* _WHAT IS NEEDED_
Two lines in the listing below mark the span: one contains "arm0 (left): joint" and one contains "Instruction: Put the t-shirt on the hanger". Reproduce both of them and everything between, exactly.

* _INPUT DATA_
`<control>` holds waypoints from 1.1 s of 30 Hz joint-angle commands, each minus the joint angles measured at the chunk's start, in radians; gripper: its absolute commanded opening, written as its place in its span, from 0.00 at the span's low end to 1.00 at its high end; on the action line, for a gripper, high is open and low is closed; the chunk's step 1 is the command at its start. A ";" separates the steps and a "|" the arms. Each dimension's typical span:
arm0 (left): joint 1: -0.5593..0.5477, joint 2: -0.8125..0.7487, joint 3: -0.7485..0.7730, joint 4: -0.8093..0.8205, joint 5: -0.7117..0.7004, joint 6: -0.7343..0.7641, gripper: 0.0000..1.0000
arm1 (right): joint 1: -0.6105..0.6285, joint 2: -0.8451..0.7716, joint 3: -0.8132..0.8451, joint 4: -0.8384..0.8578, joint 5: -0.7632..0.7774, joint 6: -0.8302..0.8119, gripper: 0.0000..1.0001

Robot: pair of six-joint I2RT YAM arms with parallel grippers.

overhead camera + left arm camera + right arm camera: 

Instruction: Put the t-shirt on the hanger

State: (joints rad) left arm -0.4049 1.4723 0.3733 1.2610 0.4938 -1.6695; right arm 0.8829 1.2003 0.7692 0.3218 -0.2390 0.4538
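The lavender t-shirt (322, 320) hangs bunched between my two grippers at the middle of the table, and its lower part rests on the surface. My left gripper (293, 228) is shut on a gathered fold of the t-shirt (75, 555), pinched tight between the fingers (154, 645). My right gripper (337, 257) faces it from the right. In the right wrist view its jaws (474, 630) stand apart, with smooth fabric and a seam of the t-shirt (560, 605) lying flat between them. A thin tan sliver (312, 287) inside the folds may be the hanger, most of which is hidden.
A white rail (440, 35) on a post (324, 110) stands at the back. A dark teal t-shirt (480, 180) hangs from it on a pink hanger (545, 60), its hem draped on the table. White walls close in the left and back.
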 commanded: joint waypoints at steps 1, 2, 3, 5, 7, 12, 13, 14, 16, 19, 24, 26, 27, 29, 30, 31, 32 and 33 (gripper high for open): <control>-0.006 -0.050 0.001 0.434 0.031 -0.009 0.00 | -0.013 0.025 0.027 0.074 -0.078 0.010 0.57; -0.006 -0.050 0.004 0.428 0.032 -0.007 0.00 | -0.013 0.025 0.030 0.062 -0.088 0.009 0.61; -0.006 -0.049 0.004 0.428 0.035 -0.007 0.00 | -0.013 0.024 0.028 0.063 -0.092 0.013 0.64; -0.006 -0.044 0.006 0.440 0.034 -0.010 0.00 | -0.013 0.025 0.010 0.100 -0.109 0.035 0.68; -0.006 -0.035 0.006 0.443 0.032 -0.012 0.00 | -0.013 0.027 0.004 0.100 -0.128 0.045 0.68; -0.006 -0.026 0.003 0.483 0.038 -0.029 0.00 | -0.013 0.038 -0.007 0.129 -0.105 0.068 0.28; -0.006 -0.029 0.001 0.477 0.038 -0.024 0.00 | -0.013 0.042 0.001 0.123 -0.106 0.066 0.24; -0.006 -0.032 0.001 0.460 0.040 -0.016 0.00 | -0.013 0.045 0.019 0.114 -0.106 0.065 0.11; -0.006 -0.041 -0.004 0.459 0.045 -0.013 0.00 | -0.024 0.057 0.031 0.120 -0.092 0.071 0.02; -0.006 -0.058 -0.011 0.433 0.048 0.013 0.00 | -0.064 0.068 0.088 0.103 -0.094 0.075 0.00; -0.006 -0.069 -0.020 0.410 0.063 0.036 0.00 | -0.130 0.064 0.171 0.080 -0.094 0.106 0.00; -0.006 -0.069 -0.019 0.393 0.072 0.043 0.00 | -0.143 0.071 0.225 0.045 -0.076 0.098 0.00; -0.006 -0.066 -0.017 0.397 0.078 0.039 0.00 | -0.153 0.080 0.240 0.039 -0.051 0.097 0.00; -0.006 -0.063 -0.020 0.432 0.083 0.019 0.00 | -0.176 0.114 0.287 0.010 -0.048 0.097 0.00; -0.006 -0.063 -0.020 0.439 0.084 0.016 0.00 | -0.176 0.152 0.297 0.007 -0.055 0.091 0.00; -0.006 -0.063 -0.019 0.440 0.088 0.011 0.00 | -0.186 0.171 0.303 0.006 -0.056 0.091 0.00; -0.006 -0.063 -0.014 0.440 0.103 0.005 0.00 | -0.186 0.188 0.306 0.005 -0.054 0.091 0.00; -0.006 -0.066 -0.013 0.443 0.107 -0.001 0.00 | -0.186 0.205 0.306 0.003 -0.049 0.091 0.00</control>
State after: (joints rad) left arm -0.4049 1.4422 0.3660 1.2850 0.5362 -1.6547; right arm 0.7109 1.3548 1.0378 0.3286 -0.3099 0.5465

* _RESPONSE BOX_
arm0 (left): joint 1: -0.5593..0.5477, joint 2: -0.8125..0.7487, joint 3: -0.7485..0.7730, joint 4: -0.8093..0.8205, joint 5: -0.7117..0.7004, joint 6: -0.7343..0.7641, gripper: 0.0000..1.0000
arm1 (right): joint 1: -0.6105..0.6285, joint 2: -0.8451..0.7716, joint 3: -0.8132..0.8451, joint 4: -0.8384..0.8578, joint 5: -0.7632..0.7774, joint 6: -0.8302..0.8119, gripper: 0.0000..1.0001

Robot: pair of six-joint I2RT YAM arms with parallel grippers.

overhead camera + left arm camera + right arm camera: 

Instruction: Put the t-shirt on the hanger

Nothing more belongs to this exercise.